HtmlUnit / htmlunit

HtmlUnit is a "GUI-Less browser for Java programs".
https://www.htmlunit.org
Apache License 2.0
875 stars 172 forks source link

AbstractDomNodeList#getLength() throws NPE due to DomHtmlAttributeChangeListenerImpl clearing cachedElements_ during execution #882

Closed CryDeb closed 3 weeks ago

CryDeb commented 1 month ago

In org.htmlunit.html.AbstractDomNodeList, the method getLength() can throw a NullPointerException (NPE) when getNodes() returns null. This happens because DomHtmlAttributeChangeListenerImpl clears the cache by setting cachedElements_ to null in a different thread.

The issue occurs in the following code from the getNodes() method:

private List<E> getNodes() {
    if (cachedElements_ == null) {
        if (node_ == null) {
            cachedElements_ = new ArrayList<>();
        } else {
            cachedElements_ = provideElements();
        }
    }
    return cachedElements_;
}

The DomHtmlAttributeChangeListenerImpl class contains the following method, which is responsible for clearing the cache:

private static final class DomHtmlAttributeChangeListenerImpl {
    private void clearCache() {
        if (nodeList_ != null) {
            final AbstractDomNodeList<?> nodes = nodeList_.get();
            if (nodes != null) {
                nodes.cachedElements_ = null
            }
        }
    }
}

Root Cause: The clearCache() method is called in a different thread, and it sets cachedElements_ to null while another thread is executing getNodes().
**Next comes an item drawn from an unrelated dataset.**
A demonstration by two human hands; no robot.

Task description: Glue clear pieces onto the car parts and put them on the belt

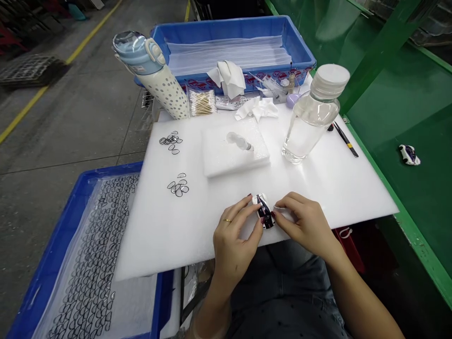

This results in a race condition, where the null check in getNodes() passes, but before the return statement is reached, cachedElements_ is set to null by another thread, leading to a NullPointerException in getLength().

Expected Behavior: The getLength() method should handle concurrent modification of cachedElements_ gracefully and not throw a NullPointerException.

Actual Behavior: A NullPointerException is thrown when cachedElements_ is cleared by another thread during the execution of getNodes().

Suggested Fix: Introduce synchronization or use thread-safe mechanisms to manage the cache in AbstractDomNodeList to avoid race conditions between getNodes() and clearCache().

Example getNodes():

private synchronized List<E> getNodes() {
    if (cachedElements_ == null) {
        if (node_ == null) {
            cachedElements_ = new ArrayList<>();
        } else {
            cachedElements_ = provideElements();
        }
    }
    return cachedElements_;
}

Example clearCache():

        private void clearCache() {
            if (nodeList_ != null) {
                final AbstractDomNodeList<?> nodes = nodeList_.get();
                if (nodes != null) {
                    synchronized (nodes) {
                        nodes.cachedElements_ = null;
                    }
                }
            }
        }
rbri commented 1 month ago

Have deployed a new snapshot that might reduce the problem. Will work on that during the next days, but i like to avoid synchronization as much as possible because we already have some risk of deadlocks and maybe also an performance impact.

CryDeb commented 1 month ago

Returning the assigned value directly after initializing it reduces the risk of cachedElements_ being overwritten between the assignment and the return. Once the value is set, it won’t be modified during the method execution.

To prevent cachedElements_ from being cleared (set to null) between the null check and the return, you can store the value of cachedElements_ in a temporary variable. This ensures that you return a valid, non-null reference, even if another thread nullifies cachedElements_ after the check but before the return.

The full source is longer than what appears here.